Ah the genius of naming an event after the dress code!!!
I pointed out that we matched the background! Which meant I match that pipe on top. Glamorous.
My Spanish teacher wanted a photo with her best students so …
How do you differentiate girls from guys? When we take two photos with the same poses, same smiles, same everything … just because we didn’t like the first. AND the photographer is probably some grumpy guy going WHAT AGAIN SIGH.
SUCH a good photo right! Ignoring the color difference of my face and body yesyesyes I really can’t do anything about it you know I don’t wanna get my face tanned or God forbid put FOUNDATION on my arms or something. And my powder makes me look white so deal with it.
There good photo with me looking more like God’s creation now. Happy?

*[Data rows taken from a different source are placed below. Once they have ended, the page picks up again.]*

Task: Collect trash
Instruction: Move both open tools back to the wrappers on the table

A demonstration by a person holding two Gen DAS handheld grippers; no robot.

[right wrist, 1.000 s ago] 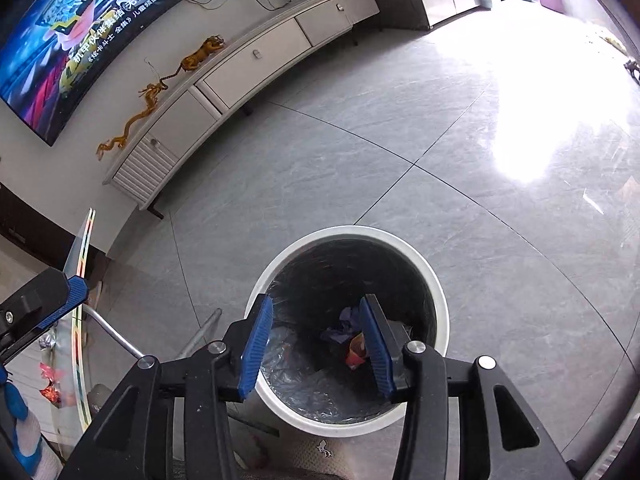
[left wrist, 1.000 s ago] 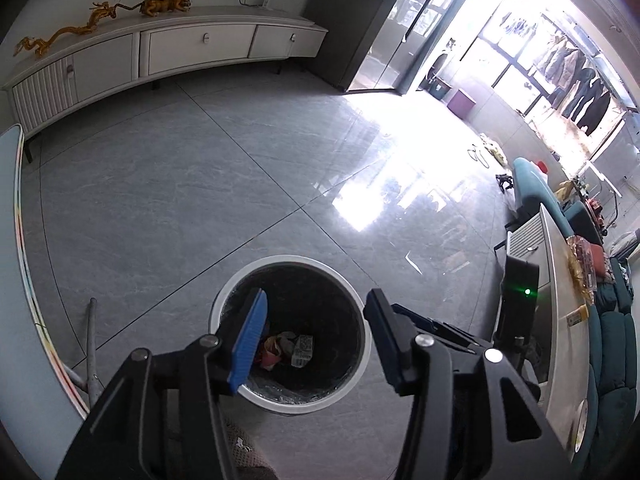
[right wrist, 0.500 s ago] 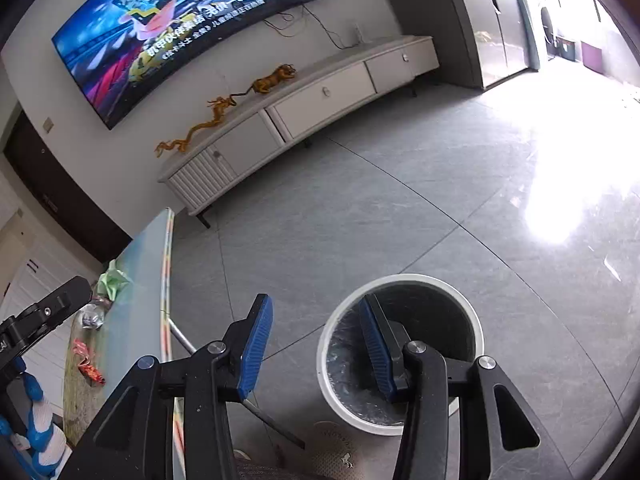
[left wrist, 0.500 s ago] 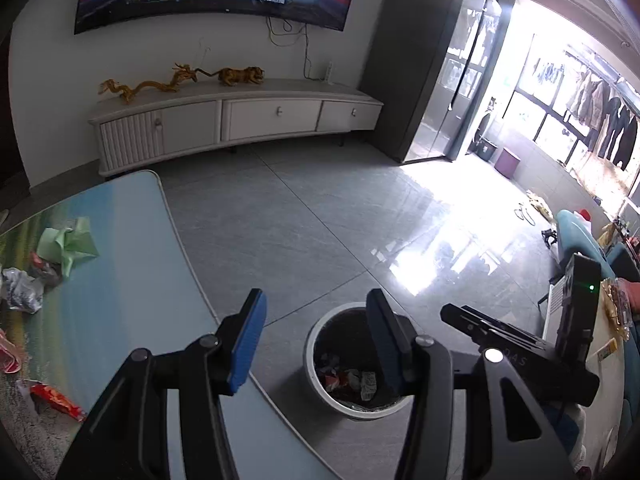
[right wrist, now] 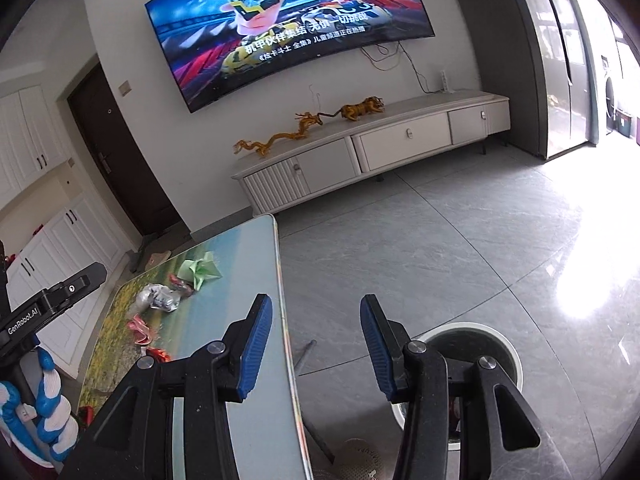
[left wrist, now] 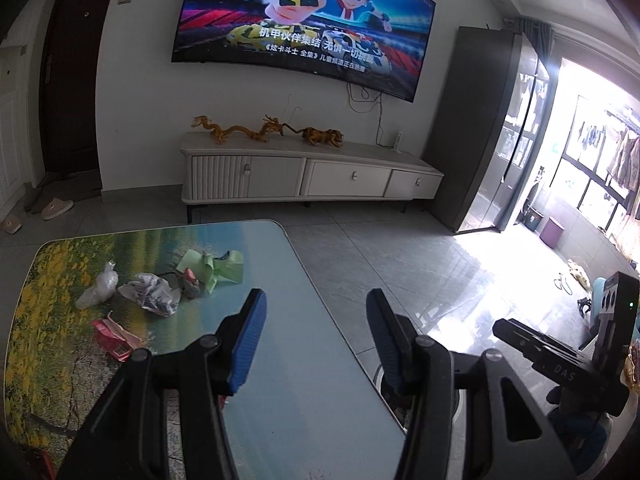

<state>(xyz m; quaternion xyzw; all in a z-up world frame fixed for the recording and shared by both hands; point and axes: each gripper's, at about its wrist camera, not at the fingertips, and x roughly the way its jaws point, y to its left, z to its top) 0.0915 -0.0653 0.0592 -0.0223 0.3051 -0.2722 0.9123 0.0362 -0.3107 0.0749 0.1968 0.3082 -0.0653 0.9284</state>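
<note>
- We see the left gripper (left wrist: 316,336) above the table (left wrist: 304,400), jaws apart, nothing between the blue pads (left wrist: 250,344).
- Trash sits at the table's far left part: green paper (left wrist: 218,266), a crumpled clear bag (left wrist: 150,294), a white wad (left wrist: 100,286), a red wrapper (left wrist: 114,338).
- The right gripper (left wrist: 560,364) shows at the right edge; we cannot tell how its jaws stand.
- Beyond: a TV (left wrist: 304,28) on the wall, a white cabinet (left wrist: 308,176) bearing golden figurines (left wrist: 264,132).
- Slippers (left wrist: 56,208) lie by the dark door (left wrist: 72,80).
</note>
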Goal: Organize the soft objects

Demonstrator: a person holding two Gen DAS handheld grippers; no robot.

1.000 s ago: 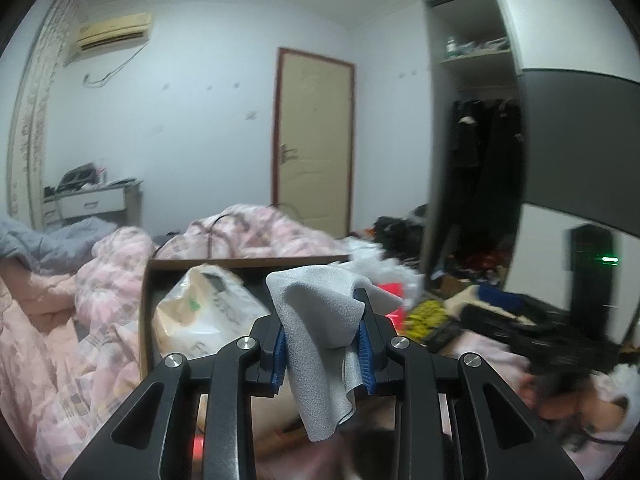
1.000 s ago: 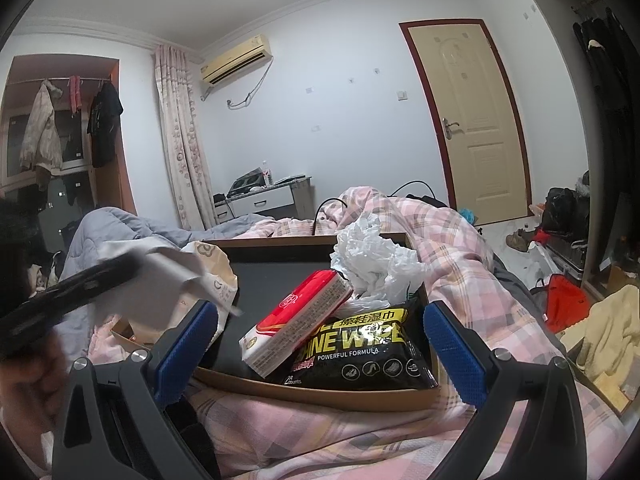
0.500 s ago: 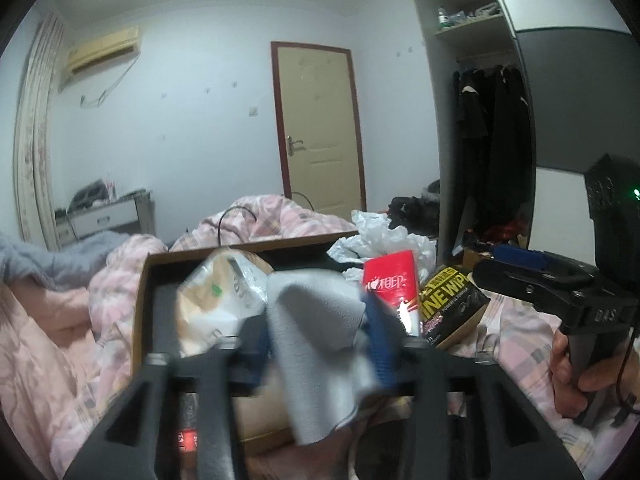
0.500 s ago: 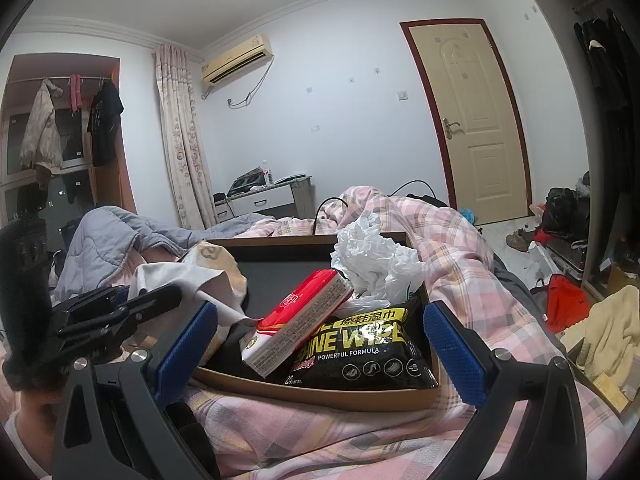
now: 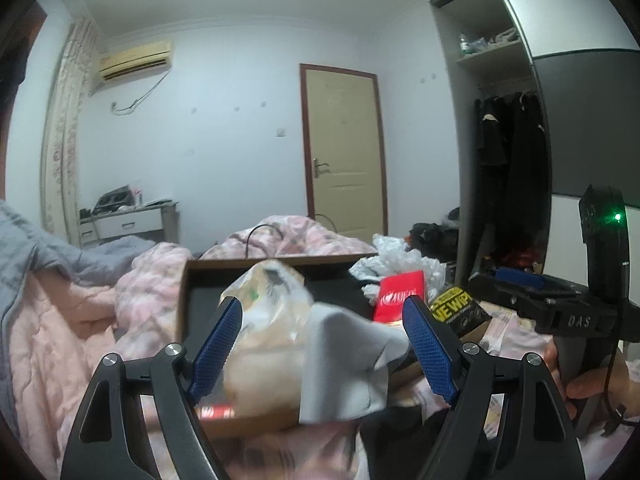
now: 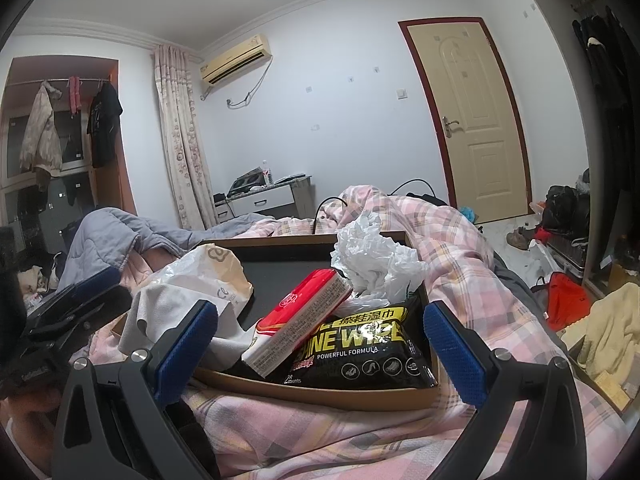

And then my History teacher wanted a photo with his best student so … HAHA I have got to stop making up lies like that.
Again nothing I can do about my skin tone so BUGGER. OFF.
Mmmm satay om nom nom nom so good I should have taken twenty more sticks but I wanted to act lady-like. Damnit. And now I crave for indomee too.
Pretty.
Devi’s after, where I had a piece of heaven (indomee) and have been craving for it ever since. I blame you Sharvarska you bread basket Ukrainian indomee eating person!!!